What to work on → Where does the word "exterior" occur in the entries below? Copy every line that has it.

Data for processing →

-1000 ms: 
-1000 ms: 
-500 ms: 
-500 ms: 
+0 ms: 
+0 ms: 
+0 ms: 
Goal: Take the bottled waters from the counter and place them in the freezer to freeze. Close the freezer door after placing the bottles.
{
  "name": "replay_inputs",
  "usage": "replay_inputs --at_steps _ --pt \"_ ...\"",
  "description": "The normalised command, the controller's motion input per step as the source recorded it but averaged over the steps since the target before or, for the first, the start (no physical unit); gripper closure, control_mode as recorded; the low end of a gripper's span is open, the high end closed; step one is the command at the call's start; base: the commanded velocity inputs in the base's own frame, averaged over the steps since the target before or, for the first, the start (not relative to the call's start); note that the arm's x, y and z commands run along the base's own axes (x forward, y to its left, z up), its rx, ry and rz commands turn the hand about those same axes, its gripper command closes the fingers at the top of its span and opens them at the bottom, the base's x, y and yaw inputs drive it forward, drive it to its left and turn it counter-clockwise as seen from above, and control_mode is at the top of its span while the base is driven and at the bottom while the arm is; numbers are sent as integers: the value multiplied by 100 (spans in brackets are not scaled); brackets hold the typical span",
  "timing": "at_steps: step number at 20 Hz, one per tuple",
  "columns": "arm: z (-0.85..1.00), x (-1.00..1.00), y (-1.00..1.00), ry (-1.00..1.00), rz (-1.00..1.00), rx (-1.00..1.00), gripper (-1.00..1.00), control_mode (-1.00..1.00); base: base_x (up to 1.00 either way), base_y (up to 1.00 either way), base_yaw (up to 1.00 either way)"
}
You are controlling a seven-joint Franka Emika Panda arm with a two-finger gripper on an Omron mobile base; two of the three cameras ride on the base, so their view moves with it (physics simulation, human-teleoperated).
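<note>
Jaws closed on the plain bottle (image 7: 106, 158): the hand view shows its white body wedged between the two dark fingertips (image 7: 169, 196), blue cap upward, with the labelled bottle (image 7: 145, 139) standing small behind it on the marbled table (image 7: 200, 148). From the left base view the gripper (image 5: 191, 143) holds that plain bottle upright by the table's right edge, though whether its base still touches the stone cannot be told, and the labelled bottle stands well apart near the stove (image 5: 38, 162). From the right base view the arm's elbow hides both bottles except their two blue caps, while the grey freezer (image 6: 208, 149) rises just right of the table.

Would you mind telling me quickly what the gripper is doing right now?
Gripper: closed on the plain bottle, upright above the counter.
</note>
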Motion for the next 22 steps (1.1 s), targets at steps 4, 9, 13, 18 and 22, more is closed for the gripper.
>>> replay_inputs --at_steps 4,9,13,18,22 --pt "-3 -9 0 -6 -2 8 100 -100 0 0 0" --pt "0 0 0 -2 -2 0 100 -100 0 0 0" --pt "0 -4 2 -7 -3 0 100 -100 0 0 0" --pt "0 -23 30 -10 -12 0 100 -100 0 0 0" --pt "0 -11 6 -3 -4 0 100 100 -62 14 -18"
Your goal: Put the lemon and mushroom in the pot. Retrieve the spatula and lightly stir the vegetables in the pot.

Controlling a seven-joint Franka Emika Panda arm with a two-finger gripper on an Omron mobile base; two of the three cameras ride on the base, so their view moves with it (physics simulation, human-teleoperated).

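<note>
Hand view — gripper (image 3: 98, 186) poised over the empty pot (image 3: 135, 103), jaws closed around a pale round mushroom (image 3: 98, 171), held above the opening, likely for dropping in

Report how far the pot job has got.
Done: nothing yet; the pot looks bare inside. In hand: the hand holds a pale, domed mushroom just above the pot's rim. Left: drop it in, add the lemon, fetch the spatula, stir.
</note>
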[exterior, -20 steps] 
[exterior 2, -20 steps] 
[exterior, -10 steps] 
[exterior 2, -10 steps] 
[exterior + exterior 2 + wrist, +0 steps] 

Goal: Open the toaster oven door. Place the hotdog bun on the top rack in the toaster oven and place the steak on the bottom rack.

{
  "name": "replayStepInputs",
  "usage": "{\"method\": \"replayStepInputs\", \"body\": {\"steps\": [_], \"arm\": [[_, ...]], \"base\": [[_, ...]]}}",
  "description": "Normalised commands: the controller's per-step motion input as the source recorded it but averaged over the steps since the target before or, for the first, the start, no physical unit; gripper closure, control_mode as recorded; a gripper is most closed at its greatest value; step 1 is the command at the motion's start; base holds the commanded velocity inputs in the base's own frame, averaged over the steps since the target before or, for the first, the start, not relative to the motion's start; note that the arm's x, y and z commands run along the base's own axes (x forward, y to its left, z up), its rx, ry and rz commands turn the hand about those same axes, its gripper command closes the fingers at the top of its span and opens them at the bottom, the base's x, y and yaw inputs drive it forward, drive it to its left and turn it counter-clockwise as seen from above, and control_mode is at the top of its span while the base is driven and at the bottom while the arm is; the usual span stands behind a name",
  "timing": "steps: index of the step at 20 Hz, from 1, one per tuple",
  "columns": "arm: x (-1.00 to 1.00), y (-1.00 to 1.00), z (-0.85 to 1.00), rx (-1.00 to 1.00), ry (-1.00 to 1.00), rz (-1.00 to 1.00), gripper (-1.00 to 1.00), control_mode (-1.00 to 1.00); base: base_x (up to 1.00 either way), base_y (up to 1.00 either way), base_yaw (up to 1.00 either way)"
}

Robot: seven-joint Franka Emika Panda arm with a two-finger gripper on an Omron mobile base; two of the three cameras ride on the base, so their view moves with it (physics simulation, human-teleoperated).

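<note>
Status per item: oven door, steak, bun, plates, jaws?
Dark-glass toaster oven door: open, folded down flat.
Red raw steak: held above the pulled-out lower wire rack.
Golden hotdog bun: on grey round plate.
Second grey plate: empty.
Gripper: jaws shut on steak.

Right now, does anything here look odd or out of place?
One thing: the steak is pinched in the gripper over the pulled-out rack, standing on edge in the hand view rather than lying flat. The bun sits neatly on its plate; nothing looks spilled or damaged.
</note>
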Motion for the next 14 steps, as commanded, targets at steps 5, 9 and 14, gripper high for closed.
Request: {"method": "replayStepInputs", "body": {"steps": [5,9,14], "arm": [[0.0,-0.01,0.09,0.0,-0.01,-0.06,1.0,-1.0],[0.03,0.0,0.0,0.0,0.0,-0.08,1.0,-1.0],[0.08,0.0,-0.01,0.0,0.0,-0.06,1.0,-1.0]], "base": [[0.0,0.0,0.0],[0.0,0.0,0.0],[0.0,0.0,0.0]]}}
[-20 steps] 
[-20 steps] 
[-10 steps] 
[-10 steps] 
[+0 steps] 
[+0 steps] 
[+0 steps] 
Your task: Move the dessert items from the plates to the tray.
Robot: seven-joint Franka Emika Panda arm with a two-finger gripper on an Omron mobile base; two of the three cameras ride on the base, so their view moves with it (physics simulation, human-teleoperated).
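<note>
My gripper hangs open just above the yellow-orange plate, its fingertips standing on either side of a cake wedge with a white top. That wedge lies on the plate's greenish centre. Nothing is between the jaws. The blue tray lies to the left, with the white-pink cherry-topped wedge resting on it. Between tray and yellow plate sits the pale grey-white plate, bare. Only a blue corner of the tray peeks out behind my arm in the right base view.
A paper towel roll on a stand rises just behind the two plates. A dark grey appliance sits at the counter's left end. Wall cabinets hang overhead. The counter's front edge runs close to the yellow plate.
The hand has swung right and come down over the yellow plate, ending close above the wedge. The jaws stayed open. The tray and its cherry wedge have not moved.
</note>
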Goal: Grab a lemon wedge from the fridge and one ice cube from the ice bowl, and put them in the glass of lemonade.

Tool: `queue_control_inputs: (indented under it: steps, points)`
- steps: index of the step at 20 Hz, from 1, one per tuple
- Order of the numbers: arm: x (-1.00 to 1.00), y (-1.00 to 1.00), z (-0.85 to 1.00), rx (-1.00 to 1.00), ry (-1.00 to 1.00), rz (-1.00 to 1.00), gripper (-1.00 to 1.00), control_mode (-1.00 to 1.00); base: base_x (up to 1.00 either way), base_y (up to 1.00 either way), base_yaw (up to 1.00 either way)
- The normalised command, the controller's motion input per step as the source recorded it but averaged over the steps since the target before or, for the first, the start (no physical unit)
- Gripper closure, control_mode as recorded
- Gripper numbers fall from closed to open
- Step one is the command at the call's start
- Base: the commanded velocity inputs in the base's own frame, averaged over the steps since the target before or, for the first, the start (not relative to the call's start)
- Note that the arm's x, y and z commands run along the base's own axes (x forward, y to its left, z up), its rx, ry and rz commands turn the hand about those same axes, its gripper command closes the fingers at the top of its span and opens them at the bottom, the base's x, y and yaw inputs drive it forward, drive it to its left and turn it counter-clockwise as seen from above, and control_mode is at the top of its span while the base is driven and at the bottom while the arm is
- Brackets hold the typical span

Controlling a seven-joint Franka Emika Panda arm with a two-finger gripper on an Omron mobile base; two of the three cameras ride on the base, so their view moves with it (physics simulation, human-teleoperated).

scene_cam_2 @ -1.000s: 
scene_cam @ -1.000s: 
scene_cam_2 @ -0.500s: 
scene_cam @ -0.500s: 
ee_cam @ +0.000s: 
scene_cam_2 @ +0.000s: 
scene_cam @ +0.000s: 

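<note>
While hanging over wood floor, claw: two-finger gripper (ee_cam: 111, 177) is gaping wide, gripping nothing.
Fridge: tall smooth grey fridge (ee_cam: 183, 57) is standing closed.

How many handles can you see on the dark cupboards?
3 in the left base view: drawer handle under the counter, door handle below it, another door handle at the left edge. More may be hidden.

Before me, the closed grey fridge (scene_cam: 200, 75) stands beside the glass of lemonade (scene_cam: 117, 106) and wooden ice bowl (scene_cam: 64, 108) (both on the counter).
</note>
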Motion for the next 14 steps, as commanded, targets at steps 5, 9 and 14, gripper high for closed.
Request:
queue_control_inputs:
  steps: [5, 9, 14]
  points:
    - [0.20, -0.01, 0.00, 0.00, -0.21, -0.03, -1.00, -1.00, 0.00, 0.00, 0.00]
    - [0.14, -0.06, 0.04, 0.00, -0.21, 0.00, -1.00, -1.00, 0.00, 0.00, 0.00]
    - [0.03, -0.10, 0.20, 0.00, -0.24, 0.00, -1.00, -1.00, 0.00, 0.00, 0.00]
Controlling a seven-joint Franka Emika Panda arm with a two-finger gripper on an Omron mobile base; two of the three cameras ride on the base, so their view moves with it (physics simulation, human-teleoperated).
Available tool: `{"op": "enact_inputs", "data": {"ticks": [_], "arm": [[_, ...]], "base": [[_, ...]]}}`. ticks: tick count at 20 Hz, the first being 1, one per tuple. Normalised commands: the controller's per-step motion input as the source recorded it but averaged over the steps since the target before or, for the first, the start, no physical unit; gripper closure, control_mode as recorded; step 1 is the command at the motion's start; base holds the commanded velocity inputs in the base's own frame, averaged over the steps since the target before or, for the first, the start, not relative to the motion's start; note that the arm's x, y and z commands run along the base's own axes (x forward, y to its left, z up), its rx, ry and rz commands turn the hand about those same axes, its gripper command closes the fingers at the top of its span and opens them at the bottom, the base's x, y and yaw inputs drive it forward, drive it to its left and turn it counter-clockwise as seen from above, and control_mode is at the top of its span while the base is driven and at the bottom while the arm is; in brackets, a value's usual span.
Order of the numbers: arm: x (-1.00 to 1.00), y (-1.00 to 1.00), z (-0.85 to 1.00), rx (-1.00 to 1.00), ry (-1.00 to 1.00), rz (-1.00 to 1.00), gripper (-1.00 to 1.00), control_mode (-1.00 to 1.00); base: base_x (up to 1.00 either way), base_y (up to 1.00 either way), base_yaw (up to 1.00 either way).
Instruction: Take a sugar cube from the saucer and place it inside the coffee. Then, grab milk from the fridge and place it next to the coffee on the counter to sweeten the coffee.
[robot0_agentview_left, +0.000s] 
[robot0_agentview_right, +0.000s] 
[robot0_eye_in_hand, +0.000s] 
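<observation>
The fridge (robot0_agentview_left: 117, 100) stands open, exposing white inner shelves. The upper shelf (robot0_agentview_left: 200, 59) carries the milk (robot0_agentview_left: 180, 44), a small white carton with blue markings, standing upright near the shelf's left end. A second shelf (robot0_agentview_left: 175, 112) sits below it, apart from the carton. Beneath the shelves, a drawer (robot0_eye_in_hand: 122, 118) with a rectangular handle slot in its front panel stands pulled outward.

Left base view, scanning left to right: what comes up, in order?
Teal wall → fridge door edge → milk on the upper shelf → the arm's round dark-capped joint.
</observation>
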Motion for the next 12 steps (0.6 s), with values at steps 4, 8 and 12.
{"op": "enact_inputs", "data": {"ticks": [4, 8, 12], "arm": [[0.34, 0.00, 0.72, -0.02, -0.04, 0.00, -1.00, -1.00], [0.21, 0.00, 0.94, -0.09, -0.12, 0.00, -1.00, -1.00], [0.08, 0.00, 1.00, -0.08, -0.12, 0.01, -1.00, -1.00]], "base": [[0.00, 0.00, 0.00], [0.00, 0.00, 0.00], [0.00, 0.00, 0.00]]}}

Answer space →
[exterior, -20 steps] 
[exterior 2, -20 steps] 
[exterior, -10 steps] 
[exterior 2, -10 steps] 
[exterior + exterior 2 + wrist, +0 steps] 

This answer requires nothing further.